そのため保険給付と異なり課税対象にならない。
支給額の決め方は次の二つに分類される。
・あらかじめ額が定められているもの
・保険給付(年金・一時金)の額を基礎として算定するもの
<事務取扱>
特別支給金に関する事務は、労働基準監督署長が行う。
(独立行政法人 労働者健康安全機構ではない)
<休業特別支給金の申請手続>
休業特別支給金を受けようとする者は、申請の際に次の書類を所轄労働基準監督署長へ提出する。
・当該休業特別支給金の特別給与の総額を記載した届書
・事業主の証明を受けたもの
<ポイント>
・“特別給与の総額”とは、休業特別支給金の基礎となる特別給与(休業期間中に支払われた賃金等)の合計額
・事業主証明が必須であり、労働者単独で申請することはできない
【休業特別支給金(定率・定額)】
<休業特別支給金>
休業(補償)給付を受ける日に対して、
・算定基礎日額の60%が休業(補償)給付として支給される
・さらに、その額(給付基礎日額)の20%相当額が「休業特別支給金」として上乗せ支給される
<休業支援特別支給金>
休業特別支給金に加算して支給されることがある。
(一定の要件に該当する場合に追加で支払われる特例的な支給金)
<支給請求の期限(時効)>
休業特別支給金・休業支援特別支給金の支給請求権は、 「支給原因が生じた日の翌日から2年」で時効消滅する。

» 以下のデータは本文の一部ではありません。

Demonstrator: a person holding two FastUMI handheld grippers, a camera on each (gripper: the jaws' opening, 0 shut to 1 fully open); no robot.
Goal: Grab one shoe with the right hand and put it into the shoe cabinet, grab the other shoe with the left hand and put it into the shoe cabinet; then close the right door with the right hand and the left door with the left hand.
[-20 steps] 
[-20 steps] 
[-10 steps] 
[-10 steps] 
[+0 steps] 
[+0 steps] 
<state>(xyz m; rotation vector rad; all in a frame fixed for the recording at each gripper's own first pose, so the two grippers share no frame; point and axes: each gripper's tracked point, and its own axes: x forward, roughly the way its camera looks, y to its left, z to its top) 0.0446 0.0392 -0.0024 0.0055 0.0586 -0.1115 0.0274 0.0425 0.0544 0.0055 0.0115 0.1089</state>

(保険給付と同様に、2年以内に請求しないと権利がなくなる)
【傷病特別支給金】
<傷病特別支給金(一時金)>
傷病(補償)年金の受給権者に対し、申請に基づいて支給される一時金。
その額は「算定基礎日額 × 所定日数」で決まり、所定日数は傷病等級ごとに異なる。
<等級ごとの支給日数>
・第1級:313日分
・第2級:277日分
・第3級:245日分
(参考:実際に支給される金額は、算定基礎日額に上記日数を乗じた額となる)
【障害特別支給金】
<障害特別支給一時金>
障害(補償)一時金の受給権者に支給される特別支給金で、
一時金として支給される。
<障害特別年金>
障害(補償)年金の受給権者に支給される特別支給金で、
額は「等級 × 算定基礎日額 × 所定日数」で決まる。
年金形式で継続支給される。
<障害特別年金差額一時金>
すでに受け取った障害特別年金との差額を精算するための特別支給金で、
一時金として支給される。
<加重障害の場合の取扱い>
現在の障害等級に応じた障害特別支給金の額から、
以前の等級に応じた額を差し引いた“加重分”のみが支給される。
【労災|遺族特別支給金の全体整理】
<遺族特別支給金(年金)>
遺族(補償)年金の受給権者に支給される特別支給金。
人数に応じて算定基礎日額×所定日数で支給される。
<遺族特別一時金(1000日分)>
遺族(補償)等年金の受給権がない場合などに支給される一時金。
額は算定基礎日額の1000日分。
<遺族特別支給金(定額300万円)>
遺族(補償)等給付の受給権者に対して支給される一時金。
額は一律300万円で、複数受給権者がいるときは人数で按分される。
【特別支給金の通則事項】
<給付調整>
特別支給金は保険給付との併給調整を行わない。
<費用徴収>
特別支給金は、事業主からの費用徴収の対象とならない。
<譲渡・差押等>
特別支給金は、保険給付のような譲渡・担保・差押禁止規定(法12条2項)の適用を受けない。
したがって、差押え・譲渡が禁止されていない。
<不服申立て>
特別支給金は不服申立ての対象外(法38条1項の対象外)。
<海外派遣者等>
特別給与を算定基礎とする支給金の規定は、派遣労働者等には適用されない場合がある。
<スライド制の適用除外>
特別支給金は年金給付ではないため、物価スライド・賃金スライド等の改定の対象とならない。
【社会復帰促進等事業と特別支給金の事務】
<社会復帰促進等事業の実施主体>
社会復帰促進等事業のうち、政府はその一部を
独立行政法人 労働者健康安全機構に行わせることができる。
<特別支給金の支給事務>
特別支給金の支給に関する事務は、都道府県労働局長の指揮監督を受けて、
所轄労働基準監督署長が行う。
この記事では社会復帰促進等事業についてご紹介しました。
次回に続きます!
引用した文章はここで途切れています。